YOUR ASSIGNMENT: Taking the data below line by line, count those that include the word "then" and report the number alone.

LISTED RECORDS:
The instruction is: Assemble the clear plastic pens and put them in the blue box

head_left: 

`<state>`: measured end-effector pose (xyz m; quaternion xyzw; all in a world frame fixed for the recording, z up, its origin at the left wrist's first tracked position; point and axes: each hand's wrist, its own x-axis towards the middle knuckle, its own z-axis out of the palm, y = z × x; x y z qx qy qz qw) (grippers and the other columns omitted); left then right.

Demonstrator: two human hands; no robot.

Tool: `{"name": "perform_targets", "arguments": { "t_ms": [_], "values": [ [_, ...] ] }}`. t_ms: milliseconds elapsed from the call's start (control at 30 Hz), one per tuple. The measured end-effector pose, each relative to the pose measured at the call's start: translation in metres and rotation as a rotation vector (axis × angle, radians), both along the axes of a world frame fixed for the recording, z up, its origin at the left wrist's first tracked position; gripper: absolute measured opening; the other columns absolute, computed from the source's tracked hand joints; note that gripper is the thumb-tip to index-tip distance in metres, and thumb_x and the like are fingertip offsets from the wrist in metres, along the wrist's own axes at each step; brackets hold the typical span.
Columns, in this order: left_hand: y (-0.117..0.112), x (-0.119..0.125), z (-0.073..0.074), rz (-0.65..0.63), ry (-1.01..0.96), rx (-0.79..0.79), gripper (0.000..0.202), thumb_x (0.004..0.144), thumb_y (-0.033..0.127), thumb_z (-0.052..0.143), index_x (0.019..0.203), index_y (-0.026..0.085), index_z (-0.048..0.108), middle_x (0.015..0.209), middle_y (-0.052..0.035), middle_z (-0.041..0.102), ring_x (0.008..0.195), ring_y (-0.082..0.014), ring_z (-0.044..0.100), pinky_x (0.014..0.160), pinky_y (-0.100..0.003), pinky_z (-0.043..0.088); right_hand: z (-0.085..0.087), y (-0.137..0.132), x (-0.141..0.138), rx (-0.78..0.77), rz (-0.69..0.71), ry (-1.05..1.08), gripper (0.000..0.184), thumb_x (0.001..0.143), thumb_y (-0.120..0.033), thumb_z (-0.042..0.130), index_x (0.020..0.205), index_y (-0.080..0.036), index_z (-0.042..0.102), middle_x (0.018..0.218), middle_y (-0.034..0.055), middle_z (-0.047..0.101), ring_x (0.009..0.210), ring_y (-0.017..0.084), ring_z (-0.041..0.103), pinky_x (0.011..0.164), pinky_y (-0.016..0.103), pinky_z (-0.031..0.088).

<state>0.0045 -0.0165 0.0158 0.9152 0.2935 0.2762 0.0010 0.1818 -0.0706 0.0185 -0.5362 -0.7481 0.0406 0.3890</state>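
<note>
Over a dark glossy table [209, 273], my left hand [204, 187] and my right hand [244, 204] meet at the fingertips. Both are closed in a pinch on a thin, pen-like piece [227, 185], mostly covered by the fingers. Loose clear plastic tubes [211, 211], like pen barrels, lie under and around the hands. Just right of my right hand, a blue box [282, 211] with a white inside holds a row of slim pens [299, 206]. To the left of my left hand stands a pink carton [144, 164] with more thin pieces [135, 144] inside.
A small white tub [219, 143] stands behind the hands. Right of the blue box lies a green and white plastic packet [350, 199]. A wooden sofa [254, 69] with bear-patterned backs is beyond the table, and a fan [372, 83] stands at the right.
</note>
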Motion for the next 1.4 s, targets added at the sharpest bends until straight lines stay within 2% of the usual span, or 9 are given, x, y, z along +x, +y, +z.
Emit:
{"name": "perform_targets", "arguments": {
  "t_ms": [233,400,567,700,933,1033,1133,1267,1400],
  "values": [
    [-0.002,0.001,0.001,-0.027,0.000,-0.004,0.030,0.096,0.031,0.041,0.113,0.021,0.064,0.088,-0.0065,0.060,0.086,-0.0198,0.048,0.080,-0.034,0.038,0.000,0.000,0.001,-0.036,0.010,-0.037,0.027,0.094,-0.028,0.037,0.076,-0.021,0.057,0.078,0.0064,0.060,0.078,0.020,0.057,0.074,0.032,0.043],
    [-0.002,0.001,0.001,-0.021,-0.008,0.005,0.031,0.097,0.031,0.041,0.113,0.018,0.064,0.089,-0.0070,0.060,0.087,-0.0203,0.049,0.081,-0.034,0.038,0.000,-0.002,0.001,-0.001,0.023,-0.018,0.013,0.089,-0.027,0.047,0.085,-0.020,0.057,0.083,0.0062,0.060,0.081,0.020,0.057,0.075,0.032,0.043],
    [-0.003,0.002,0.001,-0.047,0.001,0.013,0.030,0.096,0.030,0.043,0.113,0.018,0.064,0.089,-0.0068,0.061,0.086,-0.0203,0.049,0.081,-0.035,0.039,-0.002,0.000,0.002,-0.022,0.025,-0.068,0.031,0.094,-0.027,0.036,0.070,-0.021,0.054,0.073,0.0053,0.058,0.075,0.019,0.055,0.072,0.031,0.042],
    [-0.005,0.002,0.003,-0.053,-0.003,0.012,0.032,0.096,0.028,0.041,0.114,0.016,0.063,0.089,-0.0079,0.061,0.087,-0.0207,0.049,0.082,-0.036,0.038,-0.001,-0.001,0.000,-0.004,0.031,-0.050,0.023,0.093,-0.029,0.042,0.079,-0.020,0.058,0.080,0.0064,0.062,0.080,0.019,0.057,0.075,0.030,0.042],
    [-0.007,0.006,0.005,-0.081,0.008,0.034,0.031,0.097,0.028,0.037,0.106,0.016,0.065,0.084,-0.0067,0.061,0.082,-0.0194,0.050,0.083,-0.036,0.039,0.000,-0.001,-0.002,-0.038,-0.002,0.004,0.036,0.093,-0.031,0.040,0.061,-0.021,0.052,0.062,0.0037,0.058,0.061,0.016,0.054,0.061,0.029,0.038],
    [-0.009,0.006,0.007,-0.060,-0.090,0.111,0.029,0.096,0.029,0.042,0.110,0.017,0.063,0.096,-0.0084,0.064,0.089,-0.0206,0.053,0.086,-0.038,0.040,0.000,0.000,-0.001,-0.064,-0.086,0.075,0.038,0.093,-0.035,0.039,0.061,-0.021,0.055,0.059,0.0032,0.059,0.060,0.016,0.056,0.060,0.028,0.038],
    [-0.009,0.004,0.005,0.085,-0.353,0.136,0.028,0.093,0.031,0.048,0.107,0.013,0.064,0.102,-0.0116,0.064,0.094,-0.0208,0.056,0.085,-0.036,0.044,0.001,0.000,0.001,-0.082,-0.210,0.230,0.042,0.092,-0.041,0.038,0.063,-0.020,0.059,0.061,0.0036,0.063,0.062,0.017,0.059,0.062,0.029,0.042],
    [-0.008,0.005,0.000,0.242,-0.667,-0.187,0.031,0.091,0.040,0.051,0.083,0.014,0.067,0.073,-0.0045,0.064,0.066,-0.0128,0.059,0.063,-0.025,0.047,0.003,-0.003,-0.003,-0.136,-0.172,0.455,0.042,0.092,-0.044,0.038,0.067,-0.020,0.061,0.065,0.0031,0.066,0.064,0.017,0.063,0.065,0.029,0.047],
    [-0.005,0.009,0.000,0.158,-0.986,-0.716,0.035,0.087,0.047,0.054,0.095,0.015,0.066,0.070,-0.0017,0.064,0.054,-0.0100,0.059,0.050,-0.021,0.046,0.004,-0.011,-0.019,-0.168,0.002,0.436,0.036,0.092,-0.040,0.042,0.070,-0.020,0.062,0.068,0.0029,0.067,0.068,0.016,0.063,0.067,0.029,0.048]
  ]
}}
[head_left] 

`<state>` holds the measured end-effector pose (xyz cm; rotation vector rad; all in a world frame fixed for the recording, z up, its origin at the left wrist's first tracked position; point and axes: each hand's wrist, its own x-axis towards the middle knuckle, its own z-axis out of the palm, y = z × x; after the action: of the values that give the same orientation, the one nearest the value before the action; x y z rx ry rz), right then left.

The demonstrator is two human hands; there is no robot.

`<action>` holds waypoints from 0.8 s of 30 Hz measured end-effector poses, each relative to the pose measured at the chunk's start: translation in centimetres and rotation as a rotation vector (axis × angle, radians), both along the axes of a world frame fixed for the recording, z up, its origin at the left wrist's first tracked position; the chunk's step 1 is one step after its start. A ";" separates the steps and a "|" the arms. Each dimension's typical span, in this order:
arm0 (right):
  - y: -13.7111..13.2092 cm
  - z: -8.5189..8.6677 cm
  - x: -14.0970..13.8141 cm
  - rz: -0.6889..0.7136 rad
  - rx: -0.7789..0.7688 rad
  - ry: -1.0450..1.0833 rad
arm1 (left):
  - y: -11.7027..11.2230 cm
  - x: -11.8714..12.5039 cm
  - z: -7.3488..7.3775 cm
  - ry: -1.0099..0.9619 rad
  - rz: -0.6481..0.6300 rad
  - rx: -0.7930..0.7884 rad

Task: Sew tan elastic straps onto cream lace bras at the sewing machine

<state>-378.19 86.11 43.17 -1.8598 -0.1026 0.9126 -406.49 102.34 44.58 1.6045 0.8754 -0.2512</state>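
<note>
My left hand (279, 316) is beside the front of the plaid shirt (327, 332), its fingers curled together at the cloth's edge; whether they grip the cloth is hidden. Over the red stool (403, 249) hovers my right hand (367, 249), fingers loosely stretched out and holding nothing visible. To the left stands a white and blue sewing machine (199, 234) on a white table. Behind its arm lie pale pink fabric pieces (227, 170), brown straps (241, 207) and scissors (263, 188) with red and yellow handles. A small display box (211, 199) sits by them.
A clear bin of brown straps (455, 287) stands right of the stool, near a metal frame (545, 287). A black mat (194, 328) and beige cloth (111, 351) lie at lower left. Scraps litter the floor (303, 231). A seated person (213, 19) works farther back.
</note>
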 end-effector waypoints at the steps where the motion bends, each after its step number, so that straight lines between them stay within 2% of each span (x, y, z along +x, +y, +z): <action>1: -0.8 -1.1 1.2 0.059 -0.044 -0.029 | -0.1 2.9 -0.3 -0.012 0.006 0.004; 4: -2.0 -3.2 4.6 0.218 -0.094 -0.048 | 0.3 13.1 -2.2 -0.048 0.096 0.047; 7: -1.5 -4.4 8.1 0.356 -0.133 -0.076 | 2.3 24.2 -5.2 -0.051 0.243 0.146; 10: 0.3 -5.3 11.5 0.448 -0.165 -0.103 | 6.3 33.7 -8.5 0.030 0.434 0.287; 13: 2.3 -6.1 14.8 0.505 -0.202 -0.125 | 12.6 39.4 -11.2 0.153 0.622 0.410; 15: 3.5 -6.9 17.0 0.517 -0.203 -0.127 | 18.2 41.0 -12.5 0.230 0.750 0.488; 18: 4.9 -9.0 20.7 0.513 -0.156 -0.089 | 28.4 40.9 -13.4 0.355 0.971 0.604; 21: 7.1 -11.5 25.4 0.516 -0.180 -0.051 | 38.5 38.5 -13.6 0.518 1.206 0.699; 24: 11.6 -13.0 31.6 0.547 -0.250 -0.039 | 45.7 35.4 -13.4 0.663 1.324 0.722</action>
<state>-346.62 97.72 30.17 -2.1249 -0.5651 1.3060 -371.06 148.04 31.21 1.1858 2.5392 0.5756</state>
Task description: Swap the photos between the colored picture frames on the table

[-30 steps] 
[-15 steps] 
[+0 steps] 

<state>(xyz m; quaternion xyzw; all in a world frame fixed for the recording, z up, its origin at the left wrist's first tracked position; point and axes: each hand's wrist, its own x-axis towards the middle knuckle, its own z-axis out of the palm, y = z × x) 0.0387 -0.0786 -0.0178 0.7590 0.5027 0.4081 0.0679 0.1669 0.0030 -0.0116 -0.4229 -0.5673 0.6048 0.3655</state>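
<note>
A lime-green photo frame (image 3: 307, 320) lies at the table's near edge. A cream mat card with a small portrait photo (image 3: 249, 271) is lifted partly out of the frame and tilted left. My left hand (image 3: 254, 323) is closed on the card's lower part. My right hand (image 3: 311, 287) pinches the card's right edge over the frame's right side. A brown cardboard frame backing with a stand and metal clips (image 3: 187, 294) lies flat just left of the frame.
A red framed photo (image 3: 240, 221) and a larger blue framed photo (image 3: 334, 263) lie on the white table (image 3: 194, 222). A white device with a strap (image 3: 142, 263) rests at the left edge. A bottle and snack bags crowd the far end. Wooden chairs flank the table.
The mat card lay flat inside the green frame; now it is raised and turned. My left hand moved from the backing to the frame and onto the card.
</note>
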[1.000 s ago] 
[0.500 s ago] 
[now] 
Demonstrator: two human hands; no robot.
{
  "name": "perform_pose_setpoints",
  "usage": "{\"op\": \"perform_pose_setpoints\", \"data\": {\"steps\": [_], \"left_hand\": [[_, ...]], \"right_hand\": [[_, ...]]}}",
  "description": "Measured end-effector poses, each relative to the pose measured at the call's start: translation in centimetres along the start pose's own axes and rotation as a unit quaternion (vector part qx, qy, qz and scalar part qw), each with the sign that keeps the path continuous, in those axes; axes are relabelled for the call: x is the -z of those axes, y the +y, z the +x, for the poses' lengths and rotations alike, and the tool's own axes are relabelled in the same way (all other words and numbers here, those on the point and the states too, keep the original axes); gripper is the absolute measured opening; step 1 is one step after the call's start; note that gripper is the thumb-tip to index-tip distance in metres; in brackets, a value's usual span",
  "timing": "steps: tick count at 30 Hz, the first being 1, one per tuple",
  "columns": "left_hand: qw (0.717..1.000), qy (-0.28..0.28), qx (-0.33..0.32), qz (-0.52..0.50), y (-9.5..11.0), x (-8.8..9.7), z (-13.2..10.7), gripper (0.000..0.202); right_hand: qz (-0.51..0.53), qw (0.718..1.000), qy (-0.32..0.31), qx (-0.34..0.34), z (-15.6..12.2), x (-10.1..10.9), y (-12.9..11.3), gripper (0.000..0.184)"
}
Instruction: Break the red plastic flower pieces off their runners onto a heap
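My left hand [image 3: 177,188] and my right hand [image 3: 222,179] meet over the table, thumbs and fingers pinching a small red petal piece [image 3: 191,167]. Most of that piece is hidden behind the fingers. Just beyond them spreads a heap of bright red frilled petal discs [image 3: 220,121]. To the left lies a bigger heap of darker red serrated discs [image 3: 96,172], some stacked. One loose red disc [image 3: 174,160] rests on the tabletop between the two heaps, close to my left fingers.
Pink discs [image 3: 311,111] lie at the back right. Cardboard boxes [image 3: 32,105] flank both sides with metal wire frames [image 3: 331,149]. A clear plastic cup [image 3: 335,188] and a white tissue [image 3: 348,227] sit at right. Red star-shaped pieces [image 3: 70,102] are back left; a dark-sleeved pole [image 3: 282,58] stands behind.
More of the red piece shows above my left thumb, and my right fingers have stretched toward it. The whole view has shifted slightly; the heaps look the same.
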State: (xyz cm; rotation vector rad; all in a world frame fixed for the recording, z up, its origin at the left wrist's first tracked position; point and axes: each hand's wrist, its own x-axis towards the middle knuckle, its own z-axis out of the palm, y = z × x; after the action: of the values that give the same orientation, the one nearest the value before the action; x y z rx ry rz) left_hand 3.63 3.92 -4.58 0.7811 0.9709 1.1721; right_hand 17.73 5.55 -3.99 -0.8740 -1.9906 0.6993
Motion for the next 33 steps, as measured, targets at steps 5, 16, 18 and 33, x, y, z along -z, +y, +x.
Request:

WRITTEN SOLUTION: 2